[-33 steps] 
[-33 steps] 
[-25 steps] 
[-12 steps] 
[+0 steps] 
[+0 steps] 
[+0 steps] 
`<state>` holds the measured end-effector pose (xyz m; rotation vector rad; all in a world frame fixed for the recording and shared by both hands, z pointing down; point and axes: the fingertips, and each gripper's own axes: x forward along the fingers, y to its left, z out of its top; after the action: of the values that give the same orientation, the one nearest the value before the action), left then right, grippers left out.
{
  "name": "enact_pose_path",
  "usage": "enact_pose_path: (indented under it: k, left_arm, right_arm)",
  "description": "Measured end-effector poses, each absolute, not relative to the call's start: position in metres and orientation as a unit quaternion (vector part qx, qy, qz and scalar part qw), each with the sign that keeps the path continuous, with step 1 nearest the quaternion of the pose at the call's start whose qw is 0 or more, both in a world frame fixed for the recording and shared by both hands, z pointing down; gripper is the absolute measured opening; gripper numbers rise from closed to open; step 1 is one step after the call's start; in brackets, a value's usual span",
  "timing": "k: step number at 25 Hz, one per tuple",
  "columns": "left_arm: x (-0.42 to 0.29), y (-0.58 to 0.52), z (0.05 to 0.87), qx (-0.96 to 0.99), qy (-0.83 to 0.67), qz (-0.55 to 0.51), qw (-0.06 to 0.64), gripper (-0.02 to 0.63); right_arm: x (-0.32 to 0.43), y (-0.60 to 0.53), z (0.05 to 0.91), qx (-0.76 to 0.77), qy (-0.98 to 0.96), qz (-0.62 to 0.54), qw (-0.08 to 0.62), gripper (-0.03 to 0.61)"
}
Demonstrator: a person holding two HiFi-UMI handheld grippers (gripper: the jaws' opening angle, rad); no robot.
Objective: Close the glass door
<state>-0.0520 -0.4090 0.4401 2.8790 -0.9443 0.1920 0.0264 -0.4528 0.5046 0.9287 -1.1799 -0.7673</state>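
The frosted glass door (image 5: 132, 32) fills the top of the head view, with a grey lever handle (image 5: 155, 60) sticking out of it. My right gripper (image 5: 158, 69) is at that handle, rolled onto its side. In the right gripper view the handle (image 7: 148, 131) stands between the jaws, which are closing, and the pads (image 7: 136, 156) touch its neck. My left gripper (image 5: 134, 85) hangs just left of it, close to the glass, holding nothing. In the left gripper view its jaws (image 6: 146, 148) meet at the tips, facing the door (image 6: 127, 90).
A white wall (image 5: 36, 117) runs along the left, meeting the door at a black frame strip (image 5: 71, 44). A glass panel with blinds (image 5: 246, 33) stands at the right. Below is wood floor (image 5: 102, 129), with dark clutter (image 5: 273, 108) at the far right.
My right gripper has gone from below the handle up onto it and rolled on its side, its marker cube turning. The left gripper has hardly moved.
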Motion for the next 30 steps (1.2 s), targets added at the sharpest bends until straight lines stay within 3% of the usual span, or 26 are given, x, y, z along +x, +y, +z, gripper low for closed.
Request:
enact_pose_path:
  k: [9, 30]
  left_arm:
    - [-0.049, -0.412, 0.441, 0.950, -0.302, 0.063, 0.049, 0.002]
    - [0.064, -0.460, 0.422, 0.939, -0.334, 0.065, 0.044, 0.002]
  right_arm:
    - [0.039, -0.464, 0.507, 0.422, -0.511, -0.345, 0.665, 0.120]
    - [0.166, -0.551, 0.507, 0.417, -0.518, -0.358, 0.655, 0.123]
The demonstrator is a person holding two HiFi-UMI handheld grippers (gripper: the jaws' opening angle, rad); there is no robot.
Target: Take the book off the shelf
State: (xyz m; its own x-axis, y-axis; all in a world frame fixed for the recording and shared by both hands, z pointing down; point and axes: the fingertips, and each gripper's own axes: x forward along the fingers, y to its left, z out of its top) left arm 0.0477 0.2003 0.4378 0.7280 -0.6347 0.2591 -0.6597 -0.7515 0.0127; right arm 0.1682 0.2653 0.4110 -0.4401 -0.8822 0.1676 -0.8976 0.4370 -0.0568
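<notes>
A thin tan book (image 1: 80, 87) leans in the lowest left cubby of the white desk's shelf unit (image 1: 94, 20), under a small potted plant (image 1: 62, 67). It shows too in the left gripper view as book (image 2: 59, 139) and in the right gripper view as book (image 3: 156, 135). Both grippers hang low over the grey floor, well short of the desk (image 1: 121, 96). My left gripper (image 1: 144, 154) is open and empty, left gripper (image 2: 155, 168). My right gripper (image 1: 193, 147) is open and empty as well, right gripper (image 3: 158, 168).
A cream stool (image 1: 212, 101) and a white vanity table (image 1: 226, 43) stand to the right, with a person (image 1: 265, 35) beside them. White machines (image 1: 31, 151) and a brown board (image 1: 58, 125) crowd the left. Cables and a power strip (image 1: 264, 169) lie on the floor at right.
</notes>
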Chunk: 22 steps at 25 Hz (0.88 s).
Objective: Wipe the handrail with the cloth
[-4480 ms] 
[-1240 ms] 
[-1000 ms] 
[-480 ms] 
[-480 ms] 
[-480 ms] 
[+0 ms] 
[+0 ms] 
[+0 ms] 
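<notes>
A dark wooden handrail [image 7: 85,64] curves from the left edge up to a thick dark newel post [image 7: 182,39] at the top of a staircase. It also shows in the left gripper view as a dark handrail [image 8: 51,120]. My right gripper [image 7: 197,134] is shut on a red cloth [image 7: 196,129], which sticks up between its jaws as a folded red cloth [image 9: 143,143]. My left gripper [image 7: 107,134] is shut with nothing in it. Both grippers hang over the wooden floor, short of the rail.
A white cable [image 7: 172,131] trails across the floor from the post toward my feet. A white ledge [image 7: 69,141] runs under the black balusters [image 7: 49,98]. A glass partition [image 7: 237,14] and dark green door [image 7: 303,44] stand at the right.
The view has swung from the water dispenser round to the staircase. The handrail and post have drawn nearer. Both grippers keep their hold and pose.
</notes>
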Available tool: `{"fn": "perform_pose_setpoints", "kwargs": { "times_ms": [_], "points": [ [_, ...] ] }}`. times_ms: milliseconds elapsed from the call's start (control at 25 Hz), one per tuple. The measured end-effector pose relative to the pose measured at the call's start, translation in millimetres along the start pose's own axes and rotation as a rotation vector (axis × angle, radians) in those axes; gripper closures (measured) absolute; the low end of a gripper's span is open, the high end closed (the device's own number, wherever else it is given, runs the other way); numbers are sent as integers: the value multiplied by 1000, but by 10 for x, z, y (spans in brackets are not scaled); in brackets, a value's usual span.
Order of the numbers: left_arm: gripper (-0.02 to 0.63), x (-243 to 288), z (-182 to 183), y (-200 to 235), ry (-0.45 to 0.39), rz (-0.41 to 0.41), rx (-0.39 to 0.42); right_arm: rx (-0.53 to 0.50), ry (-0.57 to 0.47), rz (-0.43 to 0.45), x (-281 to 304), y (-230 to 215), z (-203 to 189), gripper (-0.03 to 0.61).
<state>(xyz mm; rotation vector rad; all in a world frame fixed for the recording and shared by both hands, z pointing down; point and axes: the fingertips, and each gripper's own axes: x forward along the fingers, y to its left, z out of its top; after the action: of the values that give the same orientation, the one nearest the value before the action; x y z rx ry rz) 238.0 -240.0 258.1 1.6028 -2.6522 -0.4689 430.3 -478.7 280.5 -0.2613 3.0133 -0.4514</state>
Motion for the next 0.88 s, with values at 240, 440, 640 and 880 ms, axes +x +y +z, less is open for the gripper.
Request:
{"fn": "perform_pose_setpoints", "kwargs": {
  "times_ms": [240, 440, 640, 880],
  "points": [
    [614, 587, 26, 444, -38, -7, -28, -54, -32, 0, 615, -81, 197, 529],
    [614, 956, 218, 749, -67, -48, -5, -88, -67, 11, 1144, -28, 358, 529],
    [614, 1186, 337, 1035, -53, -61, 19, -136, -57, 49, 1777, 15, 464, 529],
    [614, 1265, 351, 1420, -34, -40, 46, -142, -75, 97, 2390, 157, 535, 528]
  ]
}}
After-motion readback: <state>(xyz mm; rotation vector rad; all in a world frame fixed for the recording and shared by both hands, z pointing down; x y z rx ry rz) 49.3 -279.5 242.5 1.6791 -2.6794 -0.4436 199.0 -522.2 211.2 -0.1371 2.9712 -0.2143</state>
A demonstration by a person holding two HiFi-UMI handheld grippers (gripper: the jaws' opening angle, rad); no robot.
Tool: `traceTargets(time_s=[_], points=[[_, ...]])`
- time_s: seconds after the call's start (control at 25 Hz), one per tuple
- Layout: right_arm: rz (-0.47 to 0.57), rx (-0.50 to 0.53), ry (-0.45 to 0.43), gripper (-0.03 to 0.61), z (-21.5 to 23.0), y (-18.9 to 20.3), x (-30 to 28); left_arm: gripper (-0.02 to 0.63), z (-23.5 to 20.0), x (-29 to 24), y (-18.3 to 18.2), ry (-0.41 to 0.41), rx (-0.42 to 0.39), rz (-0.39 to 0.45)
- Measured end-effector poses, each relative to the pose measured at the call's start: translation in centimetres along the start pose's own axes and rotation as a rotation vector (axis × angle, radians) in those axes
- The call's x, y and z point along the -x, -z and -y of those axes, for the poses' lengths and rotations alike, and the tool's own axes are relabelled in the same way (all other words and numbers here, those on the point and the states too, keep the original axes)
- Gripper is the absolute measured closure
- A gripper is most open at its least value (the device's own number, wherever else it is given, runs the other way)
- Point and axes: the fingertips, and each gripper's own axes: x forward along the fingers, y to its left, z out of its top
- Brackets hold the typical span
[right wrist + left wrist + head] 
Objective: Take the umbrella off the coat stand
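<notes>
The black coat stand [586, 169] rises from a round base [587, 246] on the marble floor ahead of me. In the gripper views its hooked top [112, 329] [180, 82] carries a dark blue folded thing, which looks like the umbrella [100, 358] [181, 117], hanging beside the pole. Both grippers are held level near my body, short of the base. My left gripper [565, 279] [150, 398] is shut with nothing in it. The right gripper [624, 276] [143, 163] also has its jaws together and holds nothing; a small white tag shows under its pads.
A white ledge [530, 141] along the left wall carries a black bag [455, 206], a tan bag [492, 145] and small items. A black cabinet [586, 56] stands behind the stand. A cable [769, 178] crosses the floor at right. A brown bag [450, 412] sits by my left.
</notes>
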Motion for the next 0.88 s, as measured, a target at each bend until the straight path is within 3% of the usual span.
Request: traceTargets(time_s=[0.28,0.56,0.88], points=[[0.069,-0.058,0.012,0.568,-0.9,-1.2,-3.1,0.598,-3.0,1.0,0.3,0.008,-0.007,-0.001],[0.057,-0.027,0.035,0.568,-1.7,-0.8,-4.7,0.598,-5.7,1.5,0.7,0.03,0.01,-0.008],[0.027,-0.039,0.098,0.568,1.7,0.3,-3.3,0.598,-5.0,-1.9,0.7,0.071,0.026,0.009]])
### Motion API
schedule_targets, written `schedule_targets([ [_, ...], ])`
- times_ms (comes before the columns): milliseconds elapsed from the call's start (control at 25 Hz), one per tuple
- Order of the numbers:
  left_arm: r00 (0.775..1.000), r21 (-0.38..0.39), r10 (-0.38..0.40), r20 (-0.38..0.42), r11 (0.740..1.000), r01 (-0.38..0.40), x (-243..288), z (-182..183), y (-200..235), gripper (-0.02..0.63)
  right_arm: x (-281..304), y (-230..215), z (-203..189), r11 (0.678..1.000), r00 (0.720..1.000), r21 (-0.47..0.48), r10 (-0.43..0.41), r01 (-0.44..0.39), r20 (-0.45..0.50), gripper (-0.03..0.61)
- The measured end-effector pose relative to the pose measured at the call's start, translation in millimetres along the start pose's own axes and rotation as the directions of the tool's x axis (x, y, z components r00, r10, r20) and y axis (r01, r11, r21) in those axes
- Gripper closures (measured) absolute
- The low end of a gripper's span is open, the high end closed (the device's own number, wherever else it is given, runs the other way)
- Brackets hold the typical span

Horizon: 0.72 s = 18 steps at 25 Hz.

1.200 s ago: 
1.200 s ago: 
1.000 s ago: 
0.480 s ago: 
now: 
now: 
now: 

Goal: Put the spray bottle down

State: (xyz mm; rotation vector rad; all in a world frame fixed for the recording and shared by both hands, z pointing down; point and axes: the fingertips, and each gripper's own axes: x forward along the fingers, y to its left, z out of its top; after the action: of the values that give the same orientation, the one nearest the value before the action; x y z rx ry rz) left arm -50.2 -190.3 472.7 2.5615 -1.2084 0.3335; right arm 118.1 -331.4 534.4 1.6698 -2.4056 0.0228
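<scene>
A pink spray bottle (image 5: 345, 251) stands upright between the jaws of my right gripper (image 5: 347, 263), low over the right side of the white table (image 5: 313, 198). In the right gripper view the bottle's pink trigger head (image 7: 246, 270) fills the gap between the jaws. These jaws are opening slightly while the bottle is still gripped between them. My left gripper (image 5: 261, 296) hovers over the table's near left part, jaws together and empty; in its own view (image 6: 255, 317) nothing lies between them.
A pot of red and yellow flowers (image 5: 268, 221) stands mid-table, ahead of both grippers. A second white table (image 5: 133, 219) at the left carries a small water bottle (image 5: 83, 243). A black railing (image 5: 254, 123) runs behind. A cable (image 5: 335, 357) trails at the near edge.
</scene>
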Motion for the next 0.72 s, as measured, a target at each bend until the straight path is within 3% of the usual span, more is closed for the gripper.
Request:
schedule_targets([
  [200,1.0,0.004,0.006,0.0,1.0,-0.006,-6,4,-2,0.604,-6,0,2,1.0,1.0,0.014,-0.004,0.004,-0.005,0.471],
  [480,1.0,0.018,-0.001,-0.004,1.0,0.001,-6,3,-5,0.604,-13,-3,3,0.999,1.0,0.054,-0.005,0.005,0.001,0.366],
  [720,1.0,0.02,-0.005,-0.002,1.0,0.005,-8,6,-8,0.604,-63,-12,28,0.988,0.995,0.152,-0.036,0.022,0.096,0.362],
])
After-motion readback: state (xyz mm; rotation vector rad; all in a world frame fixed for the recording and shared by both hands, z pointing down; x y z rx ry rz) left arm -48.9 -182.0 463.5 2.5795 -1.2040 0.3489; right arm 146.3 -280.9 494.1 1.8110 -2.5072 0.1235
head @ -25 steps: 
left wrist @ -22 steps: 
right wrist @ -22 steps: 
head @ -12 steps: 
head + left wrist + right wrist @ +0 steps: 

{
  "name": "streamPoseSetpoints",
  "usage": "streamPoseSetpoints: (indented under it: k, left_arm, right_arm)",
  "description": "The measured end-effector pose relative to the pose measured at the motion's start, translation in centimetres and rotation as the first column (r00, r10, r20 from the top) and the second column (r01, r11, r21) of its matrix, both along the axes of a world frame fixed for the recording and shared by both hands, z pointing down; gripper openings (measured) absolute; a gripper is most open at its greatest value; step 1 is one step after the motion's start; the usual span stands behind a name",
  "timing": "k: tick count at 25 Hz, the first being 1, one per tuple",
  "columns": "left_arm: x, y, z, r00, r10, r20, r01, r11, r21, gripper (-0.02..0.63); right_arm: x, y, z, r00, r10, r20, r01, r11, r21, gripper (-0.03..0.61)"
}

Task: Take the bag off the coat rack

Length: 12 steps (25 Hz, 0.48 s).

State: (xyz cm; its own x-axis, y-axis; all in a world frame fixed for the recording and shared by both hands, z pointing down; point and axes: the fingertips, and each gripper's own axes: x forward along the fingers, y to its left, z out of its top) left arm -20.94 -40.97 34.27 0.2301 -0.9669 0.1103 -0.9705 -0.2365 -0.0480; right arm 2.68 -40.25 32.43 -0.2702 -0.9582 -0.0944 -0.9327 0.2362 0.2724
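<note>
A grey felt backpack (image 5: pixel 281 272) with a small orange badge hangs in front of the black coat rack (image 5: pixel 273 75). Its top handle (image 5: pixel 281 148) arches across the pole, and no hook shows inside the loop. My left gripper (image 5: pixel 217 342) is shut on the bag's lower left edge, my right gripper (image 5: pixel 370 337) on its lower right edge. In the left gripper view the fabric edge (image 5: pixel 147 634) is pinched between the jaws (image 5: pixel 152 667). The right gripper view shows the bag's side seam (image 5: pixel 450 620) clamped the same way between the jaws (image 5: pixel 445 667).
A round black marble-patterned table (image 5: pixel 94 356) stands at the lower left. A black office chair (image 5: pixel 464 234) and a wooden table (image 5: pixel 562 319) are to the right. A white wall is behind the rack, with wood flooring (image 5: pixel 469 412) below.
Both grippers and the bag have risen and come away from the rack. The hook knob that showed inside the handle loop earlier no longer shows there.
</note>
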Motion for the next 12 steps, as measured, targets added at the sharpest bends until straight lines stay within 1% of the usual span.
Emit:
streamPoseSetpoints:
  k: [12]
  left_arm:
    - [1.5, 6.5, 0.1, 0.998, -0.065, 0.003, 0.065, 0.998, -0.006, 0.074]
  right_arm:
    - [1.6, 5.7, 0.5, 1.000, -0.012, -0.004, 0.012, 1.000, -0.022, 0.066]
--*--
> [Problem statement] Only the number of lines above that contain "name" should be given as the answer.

> [Written response] 3